Pré-crise, crise e pós-crise
A crise económica e financeira global com que o mundo se confronta de há dois anos a esta parte marca o fim da ordem planetária estabelecida desde 1945. Em 1989, o “pilar soviético” colapsou e agora assistimos à decomposição acelerada do “pilar occidental” com os Estados Unidos bem no núcleo central do processo de desintegração e a Europa já numa fase adiantada do mesmo, condenada que foi à marginalização e à irrelevância, há algum tempo, em grande parte por culpa própria e em parte também por culpa alheia.

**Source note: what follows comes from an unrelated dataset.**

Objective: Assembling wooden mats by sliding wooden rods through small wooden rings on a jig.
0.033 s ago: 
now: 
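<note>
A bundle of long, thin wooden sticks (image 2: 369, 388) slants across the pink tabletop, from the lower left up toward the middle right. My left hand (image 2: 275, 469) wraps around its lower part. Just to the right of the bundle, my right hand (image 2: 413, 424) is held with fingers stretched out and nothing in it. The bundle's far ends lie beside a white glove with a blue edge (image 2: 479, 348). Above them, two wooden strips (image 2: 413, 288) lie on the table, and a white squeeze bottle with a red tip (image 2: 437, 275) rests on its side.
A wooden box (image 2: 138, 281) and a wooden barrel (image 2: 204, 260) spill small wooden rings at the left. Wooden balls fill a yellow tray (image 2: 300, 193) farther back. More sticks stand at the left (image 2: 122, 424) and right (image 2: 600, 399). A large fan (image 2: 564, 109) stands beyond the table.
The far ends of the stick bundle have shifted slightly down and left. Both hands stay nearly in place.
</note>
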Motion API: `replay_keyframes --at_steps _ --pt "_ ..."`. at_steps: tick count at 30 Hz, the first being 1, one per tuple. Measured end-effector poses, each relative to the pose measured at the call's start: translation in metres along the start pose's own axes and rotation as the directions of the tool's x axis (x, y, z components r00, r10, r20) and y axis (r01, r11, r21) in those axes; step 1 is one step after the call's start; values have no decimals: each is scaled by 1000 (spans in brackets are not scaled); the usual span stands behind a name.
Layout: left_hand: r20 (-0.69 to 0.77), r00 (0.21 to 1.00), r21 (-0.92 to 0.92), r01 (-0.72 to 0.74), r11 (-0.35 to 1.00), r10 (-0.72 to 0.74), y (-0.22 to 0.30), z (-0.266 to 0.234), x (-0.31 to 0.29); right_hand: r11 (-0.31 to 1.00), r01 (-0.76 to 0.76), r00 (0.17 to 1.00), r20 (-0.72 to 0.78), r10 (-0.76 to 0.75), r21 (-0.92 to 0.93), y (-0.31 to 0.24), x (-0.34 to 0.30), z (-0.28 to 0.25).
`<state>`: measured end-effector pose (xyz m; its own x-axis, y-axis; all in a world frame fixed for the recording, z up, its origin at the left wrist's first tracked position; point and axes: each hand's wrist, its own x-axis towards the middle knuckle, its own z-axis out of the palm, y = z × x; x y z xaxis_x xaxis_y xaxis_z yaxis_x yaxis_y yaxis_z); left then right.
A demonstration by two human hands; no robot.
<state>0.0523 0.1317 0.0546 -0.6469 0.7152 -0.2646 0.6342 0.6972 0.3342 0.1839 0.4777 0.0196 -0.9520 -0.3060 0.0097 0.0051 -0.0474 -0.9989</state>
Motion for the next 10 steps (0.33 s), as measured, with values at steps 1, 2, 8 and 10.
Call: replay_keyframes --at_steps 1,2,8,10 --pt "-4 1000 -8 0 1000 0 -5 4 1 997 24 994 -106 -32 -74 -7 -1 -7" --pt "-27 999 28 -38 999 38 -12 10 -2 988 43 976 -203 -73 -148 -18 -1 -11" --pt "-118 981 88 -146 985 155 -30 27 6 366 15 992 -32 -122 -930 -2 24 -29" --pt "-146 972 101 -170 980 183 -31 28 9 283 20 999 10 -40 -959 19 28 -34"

Durante duas décadas vivemos o mito do alegado “fim da história”, em que os nossos ideário, cultura e civilização ocidentais seriam impostos à escala universal. Essa quimera, inventada por Francis Fukuyama, foi-nos extremamente prejudicial porque nos levou por caminhos ínvios e, sobretudo, à convicção de que essa fantasia era uma verdade absoluta e irrefutável. Com efeito, seria quase impossível imaginar um “mundo pós-crise” cujas tendências não fossem definidas em Washington ou em Wall Street, que o adjectivo “anglo-americano” não fosse sinónimo de “moderno” ou que o dólar não fosse senhor e rei.

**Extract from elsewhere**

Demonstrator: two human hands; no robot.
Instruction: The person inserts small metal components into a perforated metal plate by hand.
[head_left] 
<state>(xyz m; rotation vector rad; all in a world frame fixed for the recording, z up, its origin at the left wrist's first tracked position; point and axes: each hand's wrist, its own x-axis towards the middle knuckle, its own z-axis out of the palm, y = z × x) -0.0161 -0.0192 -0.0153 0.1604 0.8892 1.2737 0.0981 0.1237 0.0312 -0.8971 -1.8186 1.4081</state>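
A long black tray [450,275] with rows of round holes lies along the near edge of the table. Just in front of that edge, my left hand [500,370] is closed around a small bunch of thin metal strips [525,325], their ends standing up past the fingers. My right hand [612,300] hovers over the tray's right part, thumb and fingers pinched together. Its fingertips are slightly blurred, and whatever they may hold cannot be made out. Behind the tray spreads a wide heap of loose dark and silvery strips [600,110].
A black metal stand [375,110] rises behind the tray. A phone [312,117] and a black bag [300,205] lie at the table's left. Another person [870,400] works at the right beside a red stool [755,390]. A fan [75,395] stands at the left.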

Tal como na Europa Oriental, antes de 1989 – a situação actual não difere da verificada nessa altura e nesse espaço - , nem os nossos meios de comunicação social, nem os nosso líderes políticos foram capazes de nos “fazer imaginar o inimaginável”, porque estão demasiado concentrados no curto prazo, demasiado preocupados em fazer-nos “esquecer o inesquecível”, designadamente as consequências sócio-económicas da crise através do mundo e, antes do mais, dentro das nossas próprias fronteiras. Esta rejeição da futurologia, mesmo a mais evidente, esta falta de antecipação, esta incapacidade real de previsão da nossa débil liderança e das nossas elites decadentes e provincianas, impede-nos lamentavelmente de ver o que nos espera no horizonte não muito longínquo de 2020. A verdade é que ninguém se preocupou com o longo prazo, nem sequer com o médio.

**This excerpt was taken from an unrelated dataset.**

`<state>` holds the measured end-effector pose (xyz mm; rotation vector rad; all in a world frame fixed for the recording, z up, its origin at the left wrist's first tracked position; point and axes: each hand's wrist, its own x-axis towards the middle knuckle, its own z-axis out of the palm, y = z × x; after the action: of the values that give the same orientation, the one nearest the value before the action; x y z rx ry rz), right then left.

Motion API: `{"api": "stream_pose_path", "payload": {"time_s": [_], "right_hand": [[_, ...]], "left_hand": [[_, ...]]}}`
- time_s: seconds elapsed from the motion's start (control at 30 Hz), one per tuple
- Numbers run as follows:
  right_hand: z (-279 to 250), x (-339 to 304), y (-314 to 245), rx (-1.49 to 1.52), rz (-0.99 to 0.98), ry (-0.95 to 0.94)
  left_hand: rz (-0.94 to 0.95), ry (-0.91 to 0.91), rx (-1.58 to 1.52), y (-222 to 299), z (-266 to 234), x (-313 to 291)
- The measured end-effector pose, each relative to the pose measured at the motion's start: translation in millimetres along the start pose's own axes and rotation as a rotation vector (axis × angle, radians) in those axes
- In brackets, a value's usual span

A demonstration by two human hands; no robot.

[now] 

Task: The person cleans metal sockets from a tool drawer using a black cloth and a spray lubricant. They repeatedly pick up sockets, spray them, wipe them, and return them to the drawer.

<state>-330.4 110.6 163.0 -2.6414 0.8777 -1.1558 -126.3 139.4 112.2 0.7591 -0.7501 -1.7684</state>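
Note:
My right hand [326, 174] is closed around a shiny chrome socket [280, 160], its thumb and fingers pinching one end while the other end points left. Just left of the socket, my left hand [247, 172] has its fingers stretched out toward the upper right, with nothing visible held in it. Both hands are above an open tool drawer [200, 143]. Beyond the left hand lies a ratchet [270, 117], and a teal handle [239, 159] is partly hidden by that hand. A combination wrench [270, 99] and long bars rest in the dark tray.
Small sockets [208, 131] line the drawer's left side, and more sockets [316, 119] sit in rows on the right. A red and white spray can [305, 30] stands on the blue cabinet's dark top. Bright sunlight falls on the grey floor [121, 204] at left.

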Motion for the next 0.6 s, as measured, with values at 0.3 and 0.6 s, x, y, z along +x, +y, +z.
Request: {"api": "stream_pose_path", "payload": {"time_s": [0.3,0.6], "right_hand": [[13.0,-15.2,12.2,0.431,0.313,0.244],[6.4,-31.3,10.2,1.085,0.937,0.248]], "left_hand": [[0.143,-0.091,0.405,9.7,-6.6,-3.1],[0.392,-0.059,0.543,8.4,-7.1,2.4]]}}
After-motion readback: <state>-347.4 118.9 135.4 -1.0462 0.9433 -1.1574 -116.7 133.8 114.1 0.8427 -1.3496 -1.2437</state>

Que conflitos é que o “mundo pós-crise” nos reserva? Como é que nos devemos preparar para as turbulências monetárias e económicas dos próximos anos? Como é que podemos adaptar-nos à nova situação como europeus ou como norte-americanos? Antes do mais, como vamos interagir com os BRICs (Brasil, Rússia, Índia e China) e as demais potências emergentes? Quais serão as novas regras do jogo? Que dificuldades e obstáculos se deparam a esses países na sua ascensão à primeira linha? Como é que os nossos filhos e netos se vão posicionar para enfrentar os desafios do “mundo pós-crise”, como cidadãos e como profissionais?
Estas são algumas das muitas perguntas que podemos e devemos formular aos nossos dirigentes, intelligentsia e media porque requerem reflexão e, consequentemente, acção, quer a nível individual, quer colectivo. Porque a presente crise económico-financeira, política, cultural e de valores morais, que estamos a viver, consiste não só no termo definitivo de um “mundo pré-crise”, mas, principalmente, o dealbar da construção de um “mundo pós-crise”, por conseguinte uma baliza histórica, que se situa, grosso modo, entre 2010 e 2014, para dar lugar a uma nova situação, a partir de 2015. Consequentemente, o período de transição em que nos encontramos corresponde a uma fase terminal, na perspectiva do advento da nova era que se lhe seguirá. Temos de ter pistas e orientações para seguir em frente e não podemos cometer demasiados erros, temos igualmente de enfrentar os desafios e de não desperdiçar as oportunidades que se nos apresentam.